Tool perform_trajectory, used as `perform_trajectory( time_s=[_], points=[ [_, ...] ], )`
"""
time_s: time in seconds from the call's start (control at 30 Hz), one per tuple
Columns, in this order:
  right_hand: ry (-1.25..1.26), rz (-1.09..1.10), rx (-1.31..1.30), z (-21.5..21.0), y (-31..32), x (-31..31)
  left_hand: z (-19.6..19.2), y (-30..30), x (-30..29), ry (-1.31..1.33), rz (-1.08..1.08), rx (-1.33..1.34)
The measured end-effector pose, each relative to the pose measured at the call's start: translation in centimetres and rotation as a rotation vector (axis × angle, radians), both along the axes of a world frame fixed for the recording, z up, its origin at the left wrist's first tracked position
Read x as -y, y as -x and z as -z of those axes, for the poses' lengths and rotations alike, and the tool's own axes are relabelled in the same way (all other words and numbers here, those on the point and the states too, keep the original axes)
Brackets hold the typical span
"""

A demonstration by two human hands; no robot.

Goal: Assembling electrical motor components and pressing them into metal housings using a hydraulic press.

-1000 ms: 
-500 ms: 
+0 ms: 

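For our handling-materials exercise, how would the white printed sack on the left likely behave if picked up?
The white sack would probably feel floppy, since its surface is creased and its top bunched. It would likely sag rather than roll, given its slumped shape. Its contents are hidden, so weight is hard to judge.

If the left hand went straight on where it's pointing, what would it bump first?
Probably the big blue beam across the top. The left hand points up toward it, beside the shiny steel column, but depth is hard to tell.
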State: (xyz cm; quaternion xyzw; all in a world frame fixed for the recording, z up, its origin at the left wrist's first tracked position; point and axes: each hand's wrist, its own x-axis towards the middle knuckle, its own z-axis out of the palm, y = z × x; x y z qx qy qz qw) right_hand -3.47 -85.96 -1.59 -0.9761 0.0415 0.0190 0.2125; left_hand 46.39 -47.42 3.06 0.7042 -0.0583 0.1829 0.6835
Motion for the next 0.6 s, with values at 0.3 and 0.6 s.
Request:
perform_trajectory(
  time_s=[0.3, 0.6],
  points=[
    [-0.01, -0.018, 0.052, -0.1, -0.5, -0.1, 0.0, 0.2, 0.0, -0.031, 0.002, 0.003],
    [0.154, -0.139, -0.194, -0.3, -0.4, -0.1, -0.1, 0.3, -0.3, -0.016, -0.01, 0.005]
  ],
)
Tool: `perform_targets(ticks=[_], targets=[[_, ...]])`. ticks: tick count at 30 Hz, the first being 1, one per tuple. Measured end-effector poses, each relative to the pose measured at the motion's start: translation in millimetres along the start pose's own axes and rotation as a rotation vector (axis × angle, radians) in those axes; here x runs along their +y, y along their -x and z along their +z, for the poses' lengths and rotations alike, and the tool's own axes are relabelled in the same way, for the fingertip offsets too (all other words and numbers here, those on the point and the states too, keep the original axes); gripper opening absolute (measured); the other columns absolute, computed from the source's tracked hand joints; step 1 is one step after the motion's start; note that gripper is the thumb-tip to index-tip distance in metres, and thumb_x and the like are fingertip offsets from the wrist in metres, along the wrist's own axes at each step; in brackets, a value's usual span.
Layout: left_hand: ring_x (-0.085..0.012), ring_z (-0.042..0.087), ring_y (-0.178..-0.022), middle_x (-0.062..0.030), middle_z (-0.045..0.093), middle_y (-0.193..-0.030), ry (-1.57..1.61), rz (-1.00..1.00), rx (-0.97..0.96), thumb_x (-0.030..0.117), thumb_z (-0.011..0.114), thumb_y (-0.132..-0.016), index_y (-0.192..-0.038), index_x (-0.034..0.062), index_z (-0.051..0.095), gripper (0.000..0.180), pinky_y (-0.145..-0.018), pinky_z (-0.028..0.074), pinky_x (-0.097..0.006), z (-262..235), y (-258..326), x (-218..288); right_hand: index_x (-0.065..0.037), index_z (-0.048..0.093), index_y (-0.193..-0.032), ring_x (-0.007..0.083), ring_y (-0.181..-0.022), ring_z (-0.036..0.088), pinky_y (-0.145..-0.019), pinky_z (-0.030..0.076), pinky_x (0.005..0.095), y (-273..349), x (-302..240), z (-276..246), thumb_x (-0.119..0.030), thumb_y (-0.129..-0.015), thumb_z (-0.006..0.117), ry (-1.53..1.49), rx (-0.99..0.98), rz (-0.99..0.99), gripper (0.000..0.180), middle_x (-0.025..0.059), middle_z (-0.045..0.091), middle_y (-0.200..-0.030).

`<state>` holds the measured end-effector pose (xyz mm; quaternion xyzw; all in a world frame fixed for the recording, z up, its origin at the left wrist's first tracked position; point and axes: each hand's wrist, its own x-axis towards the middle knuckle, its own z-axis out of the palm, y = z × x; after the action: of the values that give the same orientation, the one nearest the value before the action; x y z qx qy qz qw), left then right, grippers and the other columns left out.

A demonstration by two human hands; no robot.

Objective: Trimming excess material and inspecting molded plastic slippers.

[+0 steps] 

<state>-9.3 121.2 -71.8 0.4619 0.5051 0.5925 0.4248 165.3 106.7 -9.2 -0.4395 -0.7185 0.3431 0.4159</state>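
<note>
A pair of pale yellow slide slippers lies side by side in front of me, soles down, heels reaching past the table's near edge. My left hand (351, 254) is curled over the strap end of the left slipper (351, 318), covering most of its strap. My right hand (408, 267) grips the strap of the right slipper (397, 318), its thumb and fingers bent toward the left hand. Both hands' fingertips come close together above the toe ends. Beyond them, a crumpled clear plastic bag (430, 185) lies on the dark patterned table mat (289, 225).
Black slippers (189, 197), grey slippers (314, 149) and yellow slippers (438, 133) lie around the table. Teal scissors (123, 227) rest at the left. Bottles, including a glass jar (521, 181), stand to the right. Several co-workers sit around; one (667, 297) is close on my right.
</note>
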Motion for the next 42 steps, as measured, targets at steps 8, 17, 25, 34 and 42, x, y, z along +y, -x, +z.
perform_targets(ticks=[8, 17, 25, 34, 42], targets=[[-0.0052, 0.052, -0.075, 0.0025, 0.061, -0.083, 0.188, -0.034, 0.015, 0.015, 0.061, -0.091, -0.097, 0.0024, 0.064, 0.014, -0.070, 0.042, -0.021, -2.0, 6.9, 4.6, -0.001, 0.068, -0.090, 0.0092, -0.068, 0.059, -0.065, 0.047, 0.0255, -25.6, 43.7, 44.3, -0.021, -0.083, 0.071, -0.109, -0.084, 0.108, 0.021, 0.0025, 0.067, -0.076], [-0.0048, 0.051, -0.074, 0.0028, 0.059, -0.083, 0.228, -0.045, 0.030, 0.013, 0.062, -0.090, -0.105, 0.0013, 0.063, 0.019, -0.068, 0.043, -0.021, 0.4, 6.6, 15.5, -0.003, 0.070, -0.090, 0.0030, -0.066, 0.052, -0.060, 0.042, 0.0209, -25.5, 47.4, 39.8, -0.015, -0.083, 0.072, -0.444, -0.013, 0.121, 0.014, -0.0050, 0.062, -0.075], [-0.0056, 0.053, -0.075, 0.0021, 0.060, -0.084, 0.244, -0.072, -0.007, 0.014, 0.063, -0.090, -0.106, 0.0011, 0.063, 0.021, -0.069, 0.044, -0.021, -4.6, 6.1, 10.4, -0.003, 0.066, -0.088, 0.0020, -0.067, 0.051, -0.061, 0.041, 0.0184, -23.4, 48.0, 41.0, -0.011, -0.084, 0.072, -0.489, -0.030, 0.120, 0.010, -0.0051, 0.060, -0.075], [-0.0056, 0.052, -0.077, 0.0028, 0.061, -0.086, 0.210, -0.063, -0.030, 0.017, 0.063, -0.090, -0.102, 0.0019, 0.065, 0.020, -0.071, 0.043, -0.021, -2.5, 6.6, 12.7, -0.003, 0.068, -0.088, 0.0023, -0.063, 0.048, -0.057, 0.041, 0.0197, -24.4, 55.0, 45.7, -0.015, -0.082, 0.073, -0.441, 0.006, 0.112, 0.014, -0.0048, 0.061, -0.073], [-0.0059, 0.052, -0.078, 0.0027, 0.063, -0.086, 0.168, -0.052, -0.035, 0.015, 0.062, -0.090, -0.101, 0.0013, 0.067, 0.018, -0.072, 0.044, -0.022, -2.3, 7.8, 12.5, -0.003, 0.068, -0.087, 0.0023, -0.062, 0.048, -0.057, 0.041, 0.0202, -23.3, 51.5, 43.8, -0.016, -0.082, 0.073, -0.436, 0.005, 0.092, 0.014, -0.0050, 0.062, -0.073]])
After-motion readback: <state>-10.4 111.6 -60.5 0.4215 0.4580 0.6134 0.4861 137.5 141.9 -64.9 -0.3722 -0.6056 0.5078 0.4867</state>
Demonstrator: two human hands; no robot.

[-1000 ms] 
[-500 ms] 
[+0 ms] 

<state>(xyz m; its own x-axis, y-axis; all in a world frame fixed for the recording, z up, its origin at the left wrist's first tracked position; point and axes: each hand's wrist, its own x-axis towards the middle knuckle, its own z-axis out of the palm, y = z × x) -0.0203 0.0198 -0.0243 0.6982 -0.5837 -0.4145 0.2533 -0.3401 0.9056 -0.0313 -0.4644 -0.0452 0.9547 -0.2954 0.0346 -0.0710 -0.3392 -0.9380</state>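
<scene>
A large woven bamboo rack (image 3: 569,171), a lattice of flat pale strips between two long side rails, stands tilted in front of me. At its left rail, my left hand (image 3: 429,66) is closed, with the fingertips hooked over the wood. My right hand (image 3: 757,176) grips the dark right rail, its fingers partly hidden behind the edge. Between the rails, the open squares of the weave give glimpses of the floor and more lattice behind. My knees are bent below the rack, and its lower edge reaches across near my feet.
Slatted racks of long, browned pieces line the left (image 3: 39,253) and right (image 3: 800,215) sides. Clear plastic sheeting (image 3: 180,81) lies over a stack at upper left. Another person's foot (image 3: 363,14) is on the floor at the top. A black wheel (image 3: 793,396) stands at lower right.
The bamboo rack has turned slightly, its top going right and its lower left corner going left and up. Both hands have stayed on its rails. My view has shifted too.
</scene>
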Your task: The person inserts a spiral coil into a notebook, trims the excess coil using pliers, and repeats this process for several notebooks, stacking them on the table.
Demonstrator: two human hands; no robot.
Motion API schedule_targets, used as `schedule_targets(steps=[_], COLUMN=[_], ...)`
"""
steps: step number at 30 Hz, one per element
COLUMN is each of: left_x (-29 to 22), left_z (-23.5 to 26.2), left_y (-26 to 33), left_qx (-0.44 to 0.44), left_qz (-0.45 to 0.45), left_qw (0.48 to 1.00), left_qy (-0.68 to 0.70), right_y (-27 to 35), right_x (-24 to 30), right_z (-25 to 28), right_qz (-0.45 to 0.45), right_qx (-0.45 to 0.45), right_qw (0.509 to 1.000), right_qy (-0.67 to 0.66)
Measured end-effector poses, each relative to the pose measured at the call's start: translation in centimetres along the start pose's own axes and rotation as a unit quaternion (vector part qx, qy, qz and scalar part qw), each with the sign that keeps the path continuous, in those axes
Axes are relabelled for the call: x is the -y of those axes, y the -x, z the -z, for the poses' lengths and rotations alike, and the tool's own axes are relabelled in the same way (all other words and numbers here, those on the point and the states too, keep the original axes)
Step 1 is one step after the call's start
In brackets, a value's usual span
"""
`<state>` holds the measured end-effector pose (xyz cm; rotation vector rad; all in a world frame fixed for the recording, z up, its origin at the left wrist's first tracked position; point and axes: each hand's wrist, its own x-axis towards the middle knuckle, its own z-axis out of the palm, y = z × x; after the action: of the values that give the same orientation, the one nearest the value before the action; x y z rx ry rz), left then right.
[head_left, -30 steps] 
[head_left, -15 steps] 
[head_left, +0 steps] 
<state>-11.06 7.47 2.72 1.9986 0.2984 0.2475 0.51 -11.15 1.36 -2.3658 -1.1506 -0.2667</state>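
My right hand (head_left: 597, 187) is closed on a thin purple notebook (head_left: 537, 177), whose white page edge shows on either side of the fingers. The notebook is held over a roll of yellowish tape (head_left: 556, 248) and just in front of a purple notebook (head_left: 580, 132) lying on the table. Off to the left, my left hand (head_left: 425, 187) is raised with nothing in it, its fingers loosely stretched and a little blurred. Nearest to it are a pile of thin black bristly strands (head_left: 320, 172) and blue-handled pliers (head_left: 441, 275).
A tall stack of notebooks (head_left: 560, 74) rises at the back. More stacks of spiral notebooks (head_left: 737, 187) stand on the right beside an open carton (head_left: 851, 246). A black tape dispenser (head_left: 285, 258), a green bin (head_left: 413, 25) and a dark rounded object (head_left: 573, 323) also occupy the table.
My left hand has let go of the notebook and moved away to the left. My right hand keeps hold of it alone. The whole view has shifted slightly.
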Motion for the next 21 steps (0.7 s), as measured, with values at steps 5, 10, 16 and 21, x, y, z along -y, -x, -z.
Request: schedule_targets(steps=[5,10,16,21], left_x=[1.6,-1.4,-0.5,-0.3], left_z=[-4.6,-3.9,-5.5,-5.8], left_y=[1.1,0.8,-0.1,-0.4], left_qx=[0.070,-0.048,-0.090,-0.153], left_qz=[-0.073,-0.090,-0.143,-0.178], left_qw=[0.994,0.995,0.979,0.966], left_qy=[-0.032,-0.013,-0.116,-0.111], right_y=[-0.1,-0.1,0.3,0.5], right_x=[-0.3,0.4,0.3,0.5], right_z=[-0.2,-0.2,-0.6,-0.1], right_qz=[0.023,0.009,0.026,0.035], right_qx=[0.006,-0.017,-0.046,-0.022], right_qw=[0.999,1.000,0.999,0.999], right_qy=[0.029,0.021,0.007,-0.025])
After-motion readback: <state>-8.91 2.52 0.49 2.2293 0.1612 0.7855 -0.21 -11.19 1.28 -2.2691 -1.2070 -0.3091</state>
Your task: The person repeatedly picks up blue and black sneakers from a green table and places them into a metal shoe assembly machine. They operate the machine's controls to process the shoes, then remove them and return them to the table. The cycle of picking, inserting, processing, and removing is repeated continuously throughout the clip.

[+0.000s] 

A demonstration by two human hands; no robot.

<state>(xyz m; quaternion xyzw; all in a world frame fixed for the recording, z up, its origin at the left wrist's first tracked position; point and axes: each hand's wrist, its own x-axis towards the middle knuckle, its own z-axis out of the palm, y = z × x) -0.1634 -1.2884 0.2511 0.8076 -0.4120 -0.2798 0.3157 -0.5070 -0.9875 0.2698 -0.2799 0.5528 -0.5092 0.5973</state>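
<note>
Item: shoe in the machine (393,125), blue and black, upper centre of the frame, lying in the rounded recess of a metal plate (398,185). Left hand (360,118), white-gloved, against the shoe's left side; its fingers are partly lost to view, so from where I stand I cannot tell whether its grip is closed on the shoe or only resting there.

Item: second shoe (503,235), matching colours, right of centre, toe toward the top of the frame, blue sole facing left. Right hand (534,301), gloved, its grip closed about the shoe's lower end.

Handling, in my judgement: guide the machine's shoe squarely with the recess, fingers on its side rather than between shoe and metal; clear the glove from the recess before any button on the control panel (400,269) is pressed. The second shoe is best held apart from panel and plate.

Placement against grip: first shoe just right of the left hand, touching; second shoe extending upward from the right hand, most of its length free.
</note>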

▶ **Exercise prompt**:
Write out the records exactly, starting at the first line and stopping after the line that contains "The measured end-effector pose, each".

▶ **Task response**:
Tool perform_trajectory, used as `perform_trajectory( time_s=[_], points=[ [_, ...] ], )`
"""
time_s: time in seconds from the call's start (control at 30 Hz), one per tuple
Columns, in this order:
  right_hand: ry (-1.25..1.26), rz (-1.09..1.10), rx (-1.31..1.30), z (-21.5..21.0), y (-31..32), x (-31..31)
  left_hand: z (-19.6..19.2), y (-30..30), x (-30..29), ry (-1.31..1.33), rz (-1.08..1.08), rx (-1.33..1.34)
The measured end-effector pose, each relative to the pose measured at the call's start: translation in centimetres and rotation as a rotation vector (axis × angle, radians), both along the axes of a world frame fixed for the recording, z up, its origin at the left wrist's first tracked position

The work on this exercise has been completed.